MKL1888:Analy̆sis

[529] Analy̆sis (griech.), ein Ausdruck, der in der Mathematik in verschiedener Bedeutung angewandt wird. Zunächst bedeutet er eine geometrische Methode (geometrische A.), deren Erfindung Platon zugeschrieben wird, und die den Gegensatz zur Synthesis bildet. Während diese von dem Gegebenen und Bekannten ausgeht und zu dem Unbekannten und Gesuchten gelangt, nimmt die A. das Gesuchte als gegeben an, zergliedert dasselbe und untersucht seine Bedingungen, bis sie zu Bekanntem gelangt, von dem aus nun die Synthesis den umgekehrten Weg gehen kann. Ganz verschieden von der geometrischen A. ist die analytische Geometrie (vgl. Geometrie).
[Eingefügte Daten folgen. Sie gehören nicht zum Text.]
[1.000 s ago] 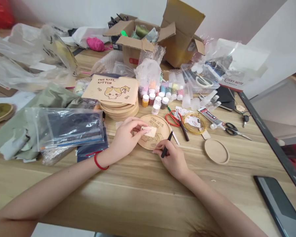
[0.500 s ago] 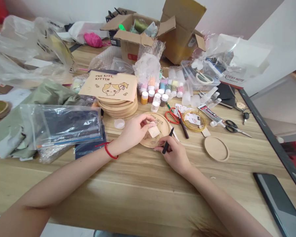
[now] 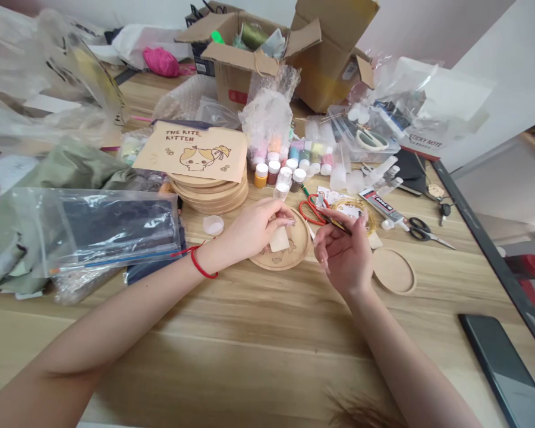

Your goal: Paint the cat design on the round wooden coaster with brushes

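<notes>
My left hand [image 3: 254,229], with a red string bracelet [image 3: 200,266] at the wrist, pinches the top of a small cream paper square [image 3: 279,239]. That square lies on a round wooden coaster [image 3: 282,255] with a burned-in kitten drawing, mostly hidden beneath the hand and paper. My right hand [image 3: 345,252] is turned palm-up just right of the coaster, its fingers shut on a slim black pointed tool [image 3: 337,224].
A kitten card tops a stack of wooden coasters [image 3: 209,196] at left. Paint jars [image 3: 271,173], red-handled scissors [image 3: 311,209], gold wire [image 3: 354,208], a bare coaster [image 3: 394,271], a glue tube [image 3: 380,206] and a phone [image 3: 503,371] surround my hands.
My right hand has lifted, turned palm-up and moved right with the black tool. My left hand has shifted slightly right, and the paper square remains on the coaster.
</notes>
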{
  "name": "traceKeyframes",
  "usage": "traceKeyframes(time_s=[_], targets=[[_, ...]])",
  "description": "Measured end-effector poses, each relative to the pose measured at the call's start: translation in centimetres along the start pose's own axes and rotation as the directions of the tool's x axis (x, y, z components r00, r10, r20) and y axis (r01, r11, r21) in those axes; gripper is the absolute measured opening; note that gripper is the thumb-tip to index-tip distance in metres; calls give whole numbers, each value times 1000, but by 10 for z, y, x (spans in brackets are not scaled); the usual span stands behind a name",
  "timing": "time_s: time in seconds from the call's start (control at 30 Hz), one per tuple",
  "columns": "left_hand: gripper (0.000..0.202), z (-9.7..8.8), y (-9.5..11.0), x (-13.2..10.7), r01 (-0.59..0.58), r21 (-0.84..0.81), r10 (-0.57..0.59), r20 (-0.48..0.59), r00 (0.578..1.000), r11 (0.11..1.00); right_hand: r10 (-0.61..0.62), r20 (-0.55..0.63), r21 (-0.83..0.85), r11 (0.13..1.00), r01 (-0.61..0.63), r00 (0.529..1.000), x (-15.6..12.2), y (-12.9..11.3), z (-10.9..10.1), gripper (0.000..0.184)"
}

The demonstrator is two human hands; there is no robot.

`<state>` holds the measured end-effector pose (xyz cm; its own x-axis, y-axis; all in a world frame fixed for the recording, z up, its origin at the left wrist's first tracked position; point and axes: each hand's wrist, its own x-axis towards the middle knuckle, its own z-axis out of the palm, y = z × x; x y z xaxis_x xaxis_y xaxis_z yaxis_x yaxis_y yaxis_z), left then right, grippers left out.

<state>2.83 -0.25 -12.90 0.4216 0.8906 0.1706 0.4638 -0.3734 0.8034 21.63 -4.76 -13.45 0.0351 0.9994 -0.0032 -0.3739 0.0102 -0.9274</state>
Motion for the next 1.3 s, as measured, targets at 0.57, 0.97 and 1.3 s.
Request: traceKeyframes(time_s=[0.57,0.97,1.3], targets=[[44,-20,-8,-1,265,-321,-222,166,961,909,165,8,-37,986,-164,986,1,26,-13,38],[47,-9,-12,-5,261,-272,-243,97,965,926,118,-28,-45,992,-120,993,2,31,-21,21],[23,-4,-14,-13,-9,35,7,45,999,999,129,16,-40,991,-128,992,3,31,-22,27]])
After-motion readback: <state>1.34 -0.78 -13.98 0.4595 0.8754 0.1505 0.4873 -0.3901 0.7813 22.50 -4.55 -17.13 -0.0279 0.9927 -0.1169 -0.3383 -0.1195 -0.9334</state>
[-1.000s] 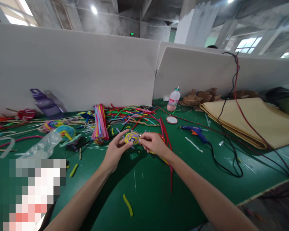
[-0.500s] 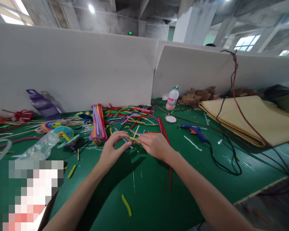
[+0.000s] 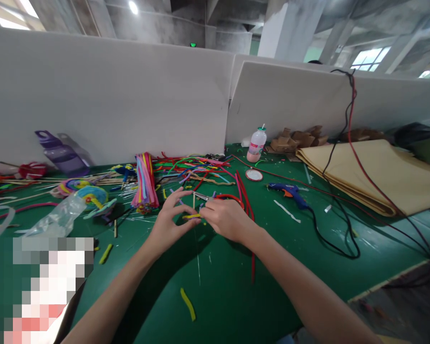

Unter A. versteht man ferner die gesamte Lehre von den veränderlichen Größen, zu ihr rechnet man auch die analytische Geometrie; außerdem aber zerfällt sie in die niedere oder algebraische A., auch die A. endlicher Größen genannt, und in die höhere A. oder die A. unendlicher Größen, welche die Differential-, Integral- und Variationsrechnung umfaßt. Ziemlich unbestimmt begrenzt ist das Gebiet der algebraischen A., die sich in der Hauptsache mit der Darstellung der Funktionen in Form unendlicher Reihen, unendlicher Produkte oder Kettenbrüche beschäftigt, also mit Aufgaben, die auch in der höhern A. behandelt werden; nur bedient sie sich nicht des Algorithmus der letztern, sondern elementarer Betrachtungen. Von Lehrbüchern dieser Disziplin sind zu nennen: Euler, Introductio in analysin infinitorum (Laus. 1748; deutsch von Maser, Berl. 1884); Cauchy, Cours d’analyse (Par. 1821; deutsch von Huzler: „Lehrbuch der algebraischen A.“, Königsb. 1828); Schlömilch, Handbuch der algebraischen A. (6. Aufl., Jena 1881). Über Differential-, Integral- und Variationsrechnung vgl. die betreffenden Artikel.